Genre : Melancolic Metal
Note : 80/100 (Mémé Migou)
Label : Les Acteurs de L’Ombre Productions
Sortie : 10 Mai 2024
« Dis, Mémé, tu fais quoi ce week-end ?
– Oh, j’ai décidé de me plonger dans la trilogie des Jours Pâles. Le troisième volet vient tout juste de sortir et ça me tente bien de voir quel regard sur le monde Spellbound portera par ses textes, cette fois.
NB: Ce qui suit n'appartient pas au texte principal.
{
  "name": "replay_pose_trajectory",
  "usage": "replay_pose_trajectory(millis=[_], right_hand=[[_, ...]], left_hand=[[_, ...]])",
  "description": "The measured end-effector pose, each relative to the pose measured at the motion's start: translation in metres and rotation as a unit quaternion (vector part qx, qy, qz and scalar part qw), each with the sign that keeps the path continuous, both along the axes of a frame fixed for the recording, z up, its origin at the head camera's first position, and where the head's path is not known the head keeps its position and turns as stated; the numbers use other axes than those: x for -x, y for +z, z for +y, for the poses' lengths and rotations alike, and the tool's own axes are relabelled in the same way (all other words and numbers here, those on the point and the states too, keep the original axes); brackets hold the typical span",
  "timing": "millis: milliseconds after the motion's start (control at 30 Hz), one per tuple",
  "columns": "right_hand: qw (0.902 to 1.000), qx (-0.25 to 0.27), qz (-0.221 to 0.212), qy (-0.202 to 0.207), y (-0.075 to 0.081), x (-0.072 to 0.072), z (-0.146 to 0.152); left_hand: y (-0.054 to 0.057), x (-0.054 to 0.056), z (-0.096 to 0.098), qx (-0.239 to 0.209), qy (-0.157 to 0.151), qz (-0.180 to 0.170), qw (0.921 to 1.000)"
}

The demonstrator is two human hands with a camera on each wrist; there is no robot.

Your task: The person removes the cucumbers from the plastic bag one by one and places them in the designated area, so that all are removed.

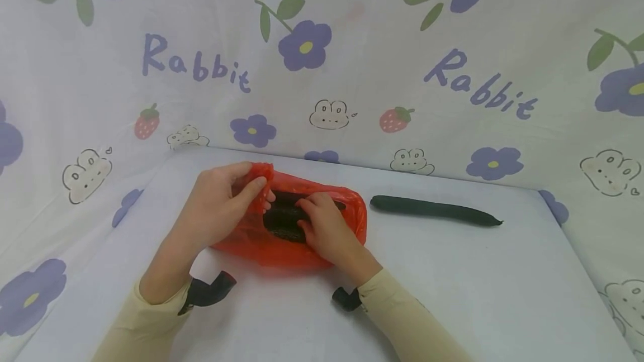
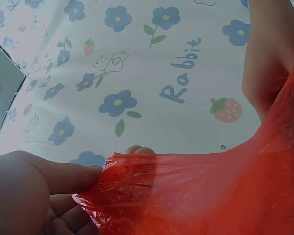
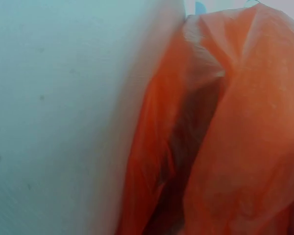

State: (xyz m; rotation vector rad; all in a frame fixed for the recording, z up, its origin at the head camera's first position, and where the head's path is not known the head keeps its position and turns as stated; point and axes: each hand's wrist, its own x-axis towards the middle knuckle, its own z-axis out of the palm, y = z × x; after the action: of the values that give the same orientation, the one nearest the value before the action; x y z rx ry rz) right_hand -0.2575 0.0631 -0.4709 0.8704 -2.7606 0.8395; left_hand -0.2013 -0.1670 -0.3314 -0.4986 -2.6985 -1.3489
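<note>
A red plastic bag (image 1: 282,256) lies on the white table with its mouth open upward. Inside it are dark green cucumbers (image 1: 282,220), lying lengthwise and partly covered by the bag and fingers. My left hand (image 1: 216,203) pinches the bag's left rim between thumb and fingers and holds it raised; the left wrist view shows the red film (image 2: 122,181) stretched from that pinch. Reaching into the opening, my right hand (image 1: 327,225) grips a cucumber with thumb and fingers. In the right wrist view the bag (image 3: 250,122) hides this hand.
One long dark green cucumber (image 1: 435,209) lies on the table (image 1: 453,284) to the right of the bag. Behind the table hangs a white cloth (image 1: 362,71) printed with flowers, rabbits and strawberries. Black straps with stubby parts (image 1: 213,290) sit at both wrists.
</note>
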Motion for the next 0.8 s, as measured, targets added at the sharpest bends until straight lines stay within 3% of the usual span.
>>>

– Et tu avais aimé les premiers opus ?
– Oui, à chaque fois, on sent l’analyse de la société, du monde. C’est une forme d’écriture triste qui nous tenaille. On a envie d’un happy end, mais on voit bien que plus ça avance, plus on s’enfonce. Alors oui, on a cette lueur d’espoir mais….
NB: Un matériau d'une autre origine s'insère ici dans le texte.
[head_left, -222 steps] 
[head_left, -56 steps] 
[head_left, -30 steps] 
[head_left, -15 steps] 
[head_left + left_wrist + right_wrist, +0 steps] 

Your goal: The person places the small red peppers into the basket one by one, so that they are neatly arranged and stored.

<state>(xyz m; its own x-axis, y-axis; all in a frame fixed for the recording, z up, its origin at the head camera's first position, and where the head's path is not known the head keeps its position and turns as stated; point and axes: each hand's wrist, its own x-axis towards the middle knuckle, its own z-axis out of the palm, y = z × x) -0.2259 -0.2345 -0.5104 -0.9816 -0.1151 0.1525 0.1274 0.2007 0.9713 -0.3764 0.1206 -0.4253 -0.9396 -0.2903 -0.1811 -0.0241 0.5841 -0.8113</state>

– Et celui-ci, il parle de quoi ? Tu me pitches un peu ?
– Alors, c’est l’histoire de…

… C’est l’Histoire d’un regard. Qui porte le regard ? Quel en est son état d’esprit, forme de lunettes aux verres fumés, rendant brumeux tout autour de soi ? Quels verres porte-t-il, ce regard ? Noirs ? Roses ? Jaunes ? Rouges comme la colère…
Mais pas n’importe quelle colère, celle engendrée par la tristesse infinie d’une rupture, celle qui s’approche du dégoût, de la solitude et de tout ce qui fait mal dans son amour propre. Amour propre, vraiment ? Amour sale, peut-être ? Un amour qui fait rejaillir ce qu’il y a de plus terne et de plus glauque en nous, quand il nous lâche, quand il nous abandonne, quand il nous trahit.
Comme dans toute histoire, nous avons les 5 éléments. Je n’entends pas ici parler de l’eau, du feu, de la terre, de l’air et et l’esprit, mais bien de ce qui constitue une histoire. Qu’elle soit romanesque ou d’amour, finalement, cela reste une histoire, qui parfois entre par la grande porte de l’Histoire. En tout cas, ça l’est pour chacun de nous.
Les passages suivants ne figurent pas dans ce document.